The report comes even amid calls for the Arroyo administration to include the local industry in the country's economic stimulus efforts. The Philippine government, through the National Economic Development Board (NEDA), had not factored the IT sector in its 330 billion pesos (US$6.3 billion) stimulus package.

A number of public and private organizations, including the Commission on Information and Communications Technology (CICT) and the IT Association of the Philippines (ITAP), have highlighted this issue and sought the NEDA's clarification regarding the non-involvement of the IT sector. The tech industry is deemed a vital cog of the local economy, particularly the electronics sector, which serves as the country's top export earner.

A boost to IT services
In an e-mail interview with ZDNet Asia, Chaubey said the total IT services market in the Philippines is projected to be worth some US$1 billion. Ovum does not have an estimate on how much the public sector accounts for the overall IT market, said the analyst, who is based in Hyderabad, India.

Among Asean countries, Singapore still leads in terms of public sector IT spending, he noted. The Singapore government, Chaubey said, plans to invest over US$1.3 billion by 2010 in its Integrated Government (iGov) initiative focused on strengthening communication links between the government and its citizens.

According to the Ovum report, the Philippine government plans to invest in various projects focused on technology adoption, specifically, the development of a central credit worthiness database.

"This includes establishing a central authority for compiling data from financial institutions, to facilitate easier verification of a borrower's credit worthiness," the study said. "Once the database is fully built, there will be a sharp increase in the issuance of credit cards in the country, which will further increase demand for data management, networking and security services."

Ovum added that the Philippine government is also investing in the education sector and has initiated several technology-based programs, such as the computerization of all public schools and adoption of e-learning in the urban areas, scheduled to be completed by 2010.

For instance, the report cited the Department of Education's five-year deal with Oracle inked in October 2008, which is worth US$380 million. This project will see the deployment of Oracle's ThinkQuest online learning program across 500 public elementary schools.

"The government's intention to modernize all 6,000 public schools and several private ones, will offer numerous opportunities to IT vendors," the report noted. "Once all the public schools are computerized, the demand for Web-based learning platforms, education management systems, assessment and data services, and networking services should increase."

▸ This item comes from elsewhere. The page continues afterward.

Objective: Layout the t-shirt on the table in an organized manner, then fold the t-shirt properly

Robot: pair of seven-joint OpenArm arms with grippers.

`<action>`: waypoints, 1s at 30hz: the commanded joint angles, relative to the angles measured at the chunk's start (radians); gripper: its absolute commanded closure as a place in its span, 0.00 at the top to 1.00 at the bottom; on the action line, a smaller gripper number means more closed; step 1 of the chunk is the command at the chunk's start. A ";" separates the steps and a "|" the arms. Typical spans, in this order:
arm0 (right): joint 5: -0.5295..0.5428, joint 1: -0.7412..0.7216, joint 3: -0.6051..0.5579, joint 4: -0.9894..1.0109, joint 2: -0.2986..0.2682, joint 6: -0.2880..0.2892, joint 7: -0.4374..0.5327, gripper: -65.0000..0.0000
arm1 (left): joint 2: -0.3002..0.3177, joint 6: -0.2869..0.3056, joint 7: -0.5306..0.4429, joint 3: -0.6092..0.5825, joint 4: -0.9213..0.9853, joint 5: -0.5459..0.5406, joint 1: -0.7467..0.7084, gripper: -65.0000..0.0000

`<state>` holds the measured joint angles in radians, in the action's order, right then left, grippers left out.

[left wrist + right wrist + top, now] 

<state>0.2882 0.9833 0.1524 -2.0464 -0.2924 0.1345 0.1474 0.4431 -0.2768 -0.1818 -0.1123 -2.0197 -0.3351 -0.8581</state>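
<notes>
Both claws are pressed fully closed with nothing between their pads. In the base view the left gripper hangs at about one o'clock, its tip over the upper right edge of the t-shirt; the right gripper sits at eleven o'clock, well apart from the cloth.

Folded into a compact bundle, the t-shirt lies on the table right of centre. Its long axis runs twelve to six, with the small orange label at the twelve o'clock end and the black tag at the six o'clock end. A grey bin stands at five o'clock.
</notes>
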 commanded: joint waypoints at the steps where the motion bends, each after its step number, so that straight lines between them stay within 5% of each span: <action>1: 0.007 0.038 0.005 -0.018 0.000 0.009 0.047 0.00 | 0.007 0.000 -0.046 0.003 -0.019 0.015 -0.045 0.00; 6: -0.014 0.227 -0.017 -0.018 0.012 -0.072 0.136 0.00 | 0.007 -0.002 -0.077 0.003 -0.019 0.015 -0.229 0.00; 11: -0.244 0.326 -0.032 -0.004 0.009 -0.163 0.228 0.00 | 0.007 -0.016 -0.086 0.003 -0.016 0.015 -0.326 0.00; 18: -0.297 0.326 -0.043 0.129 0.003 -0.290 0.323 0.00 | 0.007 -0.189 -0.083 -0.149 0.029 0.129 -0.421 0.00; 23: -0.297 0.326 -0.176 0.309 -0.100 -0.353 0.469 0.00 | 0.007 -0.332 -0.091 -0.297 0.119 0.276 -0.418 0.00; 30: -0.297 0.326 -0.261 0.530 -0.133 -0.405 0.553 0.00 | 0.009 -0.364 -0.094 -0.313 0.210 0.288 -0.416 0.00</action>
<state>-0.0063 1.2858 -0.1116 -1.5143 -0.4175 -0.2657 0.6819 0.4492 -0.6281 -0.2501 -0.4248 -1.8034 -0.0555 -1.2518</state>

Chaubey said IT investments made by the Philippine government will provide significant opportunities to IT services vendors in the region, and pave the way for increased demand for IT services such as implementation, integration and security.

"As most of the Philippines-based vendors are focusing on providing offshore services, there are opportunities for global IT vendors to cater to the domestic demand," he said.

Local players want their piece
Local IT companies, however, are eyeing their share of the IT services pie.

Technology conglomerate IPVG, one of several IT providers highlighted in Ovum's report that are poised to take advantage of the increased government IT spending, said it intends to intensify its presence in the public sector domain in 2010.

IPVG CEO Enrique Y. Gonzalez acknowledged his company currently does not have a major presence in the public sector. "[But], our company certainly has plans of becoming a recognized provider in that sector... We believe there is tremendous opportunity in [this] sector," Gonzalez told ZDNet Asia.

He added that IPVG, through its communication and IT subsidiary IP Converge Data Center (IP-Converge), is in a good position to provide "Internet access services to major government offices in education, financial and insurance service, and public utilities."

The private sector, he noted, saw a slowdown in growth in 2008 compared 2007. But, he maintained that the market "was by no means sluggish".

Asked if the industry should be included in the country's stimulus package, Gonzalez said: "I believe a well-planned and -executed stimulus plan will be good for the economy, with IT as one of the priorities."

Total Information Management (TIM), another Philippine-owned tech company mentioned in Ovum's report that is currently involved in some major government contracts, declined to comment when contacted by ZDNet Asia.

Melvin G. Calimag is a freelance IT writer based in the Philippines.